As with many other animal husbandry practices, beak treatment often raises concerns (valid or not) regarding its effect on welfare. Various alternatives to beak treatment, such as varying light intensity, using low feather pecking strains, and the use of enrichments, have been proposed and studied [1]. However, very few of these alternatives are currently as effective as beak treatment. The eventual goal is that beak treatment will no longer need to be practiced. However, until reliable, effective alternatives are found, it is important to study and understand the effects of beak treatment (specifically infrared beak treatment) on the productivity and welfare of different poultry species.
The majority of the scientific literature on welfare and beak treatment has focused on hot-blade trimming, and often these results are extrapolated to what might occur with the use of infrared beak treatment. However, previous studies comparing hot-blade trimming and infrared beak treatment have found that infrared beak treatment represents a more welfare-friendly method of beak treatment because it has less of a negative effect on pullet and hen production and welfare [6,7,8]. Infrared beak treatment has been found to cause fewer behavioural changes, improve feather cover, reduce aggression, and limit tissue damage that could cause acute and/or chronic pain [6,8]. Additionally, research is available demonstrating the effect of hot-blade trimming on beak anatomy and healing, but similar studies are lacking for infrared beak treatment, particularly during the first few days post treatment. Age at trimming is an important factor for healing and neuroma formation post beak treatment, particularly with hot-blade trimming [8]. When birds are treated within a few days post-hatch using hot-blade trimming, healing is more rapid compared to birds trimmed at older ages; however, neuromas were not observed post treatment at any of the trimming ages [3,9].

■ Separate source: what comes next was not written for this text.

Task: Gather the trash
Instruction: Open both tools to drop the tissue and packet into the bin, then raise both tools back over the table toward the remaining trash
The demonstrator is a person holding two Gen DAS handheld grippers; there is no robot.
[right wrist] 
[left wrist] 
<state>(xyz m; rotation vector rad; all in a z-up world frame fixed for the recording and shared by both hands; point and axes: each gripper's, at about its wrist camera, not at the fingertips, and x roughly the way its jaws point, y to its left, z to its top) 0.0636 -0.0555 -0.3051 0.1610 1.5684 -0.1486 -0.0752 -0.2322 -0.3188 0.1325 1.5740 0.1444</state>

There is still limited research investigating the long-term effects of infrared beak treatment on the neurophysiology and anatomy of the beak. Chicks that were treated using infrared beak treatment at 1 day of age were found to have neuromas, which were observed at 32 days of age and persisted into adulthood [10]. Neuroma formation occurred because a more severe treatment setting was used, causing excessive beak tissue to be removed [11]. Following the work conducted by Glatz and Hinch [10], less severe treatment settings are being used on laying hens worldwide to help prevent neuroma formation. McKeegan and Philbey [11] found that infrared beak treatment on day of hatch did not have an effect on nociceptor (pain) thresholds in laying hens at 10, 30, and 50 weeks of age, suggesting that infrared beak treatment does not result in chronic pain. Treated beaks showed no evidence of pathological changes to the beak structure and underwent appropriate healing, as evident by re-epithelialisation and nerve regeneration. Although the authors demonstrated that infrared beak treatment did not negatively affect the sensory function of the beak, histology was not conducted until birds were 4 weeks old. As such, the healing process in the days immediately following infrared beak treatment is still not fully understood.

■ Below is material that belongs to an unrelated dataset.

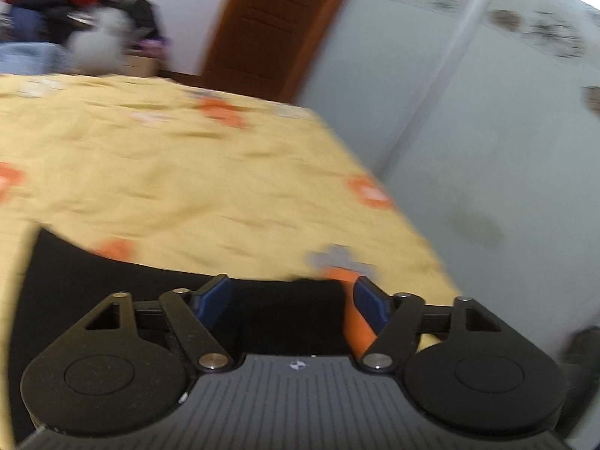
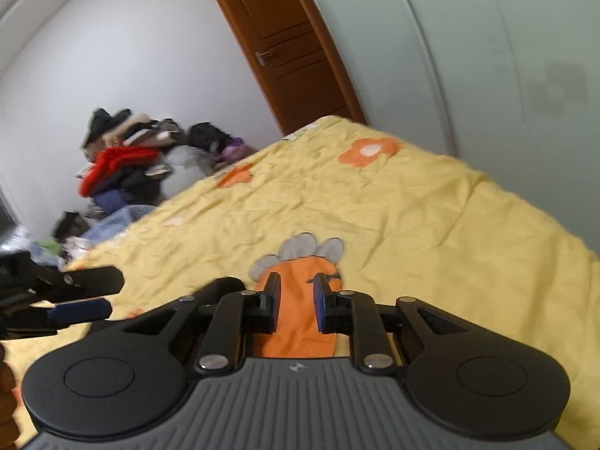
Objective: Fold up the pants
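The pants (image 1: 112, 285) are black and lie on a bed with a yellow sheet (image 1: 187, 172) that carries orange flower prints. In the left wrist view they fill the lower left of the frame, just under and in front of the left tongs (image 1: 288, 300). Their upper edge runs as a curved dark line across the sheet, and the cloth looks flat, although the picture is blurred and I cannot see seams or legs. One dark part of the pants lies between the two blue pads (image 1: 215, 296), but the pads do not press on it; these tongs are released and stand wide.

In the right wrist view the right tongs (image 2: 296, 305) are at the lower centre of the frame, pointing slightly downward over an orange carrot print (image 2: 296, 288). Their pads stand close together with a narrow gap, and nothing is gripped between them. At the left edge of this frame the left tongs appear from the side, low over the sheet. A pile of clothes (image 2: 123, 165) is at the upper left, near a brown door (image 2: 285, 45).
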The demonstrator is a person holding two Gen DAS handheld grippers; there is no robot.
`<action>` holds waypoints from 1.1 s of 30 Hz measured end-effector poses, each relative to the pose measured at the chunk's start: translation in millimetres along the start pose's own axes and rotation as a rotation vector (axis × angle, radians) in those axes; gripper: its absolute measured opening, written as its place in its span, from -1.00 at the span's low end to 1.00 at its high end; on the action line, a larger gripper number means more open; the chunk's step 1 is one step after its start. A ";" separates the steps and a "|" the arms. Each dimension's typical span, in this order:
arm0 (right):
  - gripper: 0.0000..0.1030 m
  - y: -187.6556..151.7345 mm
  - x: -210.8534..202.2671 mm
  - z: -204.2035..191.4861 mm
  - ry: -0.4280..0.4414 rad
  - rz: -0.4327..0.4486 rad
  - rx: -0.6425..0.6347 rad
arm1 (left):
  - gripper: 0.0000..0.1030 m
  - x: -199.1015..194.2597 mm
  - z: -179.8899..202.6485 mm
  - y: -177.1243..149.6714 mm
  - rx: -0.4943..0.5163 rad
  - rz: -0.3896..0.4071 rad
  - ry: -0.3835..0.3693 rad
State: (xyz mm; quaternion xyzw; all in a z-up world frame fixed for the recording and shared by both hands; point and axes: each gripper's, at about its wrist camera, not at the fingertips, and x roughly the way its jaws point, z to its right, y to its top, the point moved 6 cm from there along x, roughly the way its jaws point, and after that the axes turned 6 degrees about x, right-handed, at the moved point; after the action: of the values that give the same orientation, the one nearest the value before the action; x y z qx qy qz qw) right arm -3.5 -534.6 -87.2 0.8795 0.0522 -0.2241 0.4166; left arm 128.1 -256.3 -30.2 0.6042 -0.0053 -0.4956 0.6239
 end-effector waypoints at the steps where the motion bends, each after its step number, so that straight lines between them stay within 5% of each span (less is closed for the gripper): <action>1: -0.63 -0.1 4.4 -4.2 0.040 -0.028 0.007 | 0.48 2.2 -18.3 1.0 -0.010 -0.022 0.060; 4: -0.41 -3.2 27.0 -21.4 0.150 -0.126 0.009 | 0.47 10.2 -72.3 1.0 -0.040 -0.104 0.212; 6: 0.09 -5.6 41.9 -30.2 0.178 -0.178 0.006 | 0.47 11.5 -100.8 0.1 -0.077 -0.144 0.258; 7: 0.15 -6.7 47.8 -34.3 0.192 -0.193 -0.003 | 0.47 10.6 -113.1 -0.8 -0.093 -0.154 0.264; 12: 0.07 -7.7 73.9 -43.2 0.304 -0.283 0.009 | 0.48 28.2 -142.8 -3.1 -0.108 -0.209 0.287; 15: -0.60 -14.5 86.9 -49.1 0.281 -0.320 -0.048 | 0.49 34.4 -147.7 -4.8 -0.088 -0.192 0.325; 18: -0.79 -8.9 91.2 -51.1 0.260 -0.284 -0.102 | 0.49 39.2 -152.2 -1.7 -0.079 -0.148 0.391; 22: -0.79 -3.9 99.1 -61.9 0.193 -0.223 -0.231 | 0.56 47.1 -161.7 -2.2 -0.060 -0.125 0.451; 26: -0.74 -9.1 101.7 -56.2 0.165 -0.258 -0.235 | 0.50 20.4 -161.1 0.4 -0.095 -0.064 0.446; 30: -0.06 2.4 75.3 -40.6 0.043 -0.180 -0.184 | 0.52 -11.4 -147.8 -0.5 -0.088 0.000 0.406; 33: -0.06 -0.1 53.1 -51.5 0.014 -0.120 -0.250 | 0.61 -12.3 -127.1 -0.9 -0.044 0.009 0.335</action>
State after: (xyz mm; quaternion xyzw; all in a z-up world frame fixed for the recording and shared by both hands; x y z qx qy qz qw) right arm 62.0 -500.7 -82.1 0.8175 0.1350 -0.2342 0.5085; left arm 198.3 -153.2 -57.9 0.6645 0.1069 -0.3853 0.6313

Despite the research that has been conducted on the impact of infrared beak treatment on the production and welfare of egg production pullets, gaps in the scientific literature regarding the effects of infrared beak treatment on beak histology and healing still exist. Therefore, the objectives of this study were to understand the histology of infrared beak treated versus untreated beaks during early life and investigate how infrared beak treatment affects the beak length and healing response of Lohmann Brown-Lite (LB) and Lohmann LSL-Lite (LW) pullets. Two egg-layer strains were used in the present study to determine how different genotypes are affected by infrared beak treatment.

2. Materials and Methods

This work was approved by the University of Saskatchewan’s Animal Research Ethics Board (AUP 19940248) and adhered to the Canadian Council on Animal Care guidelines for humane animal use [12].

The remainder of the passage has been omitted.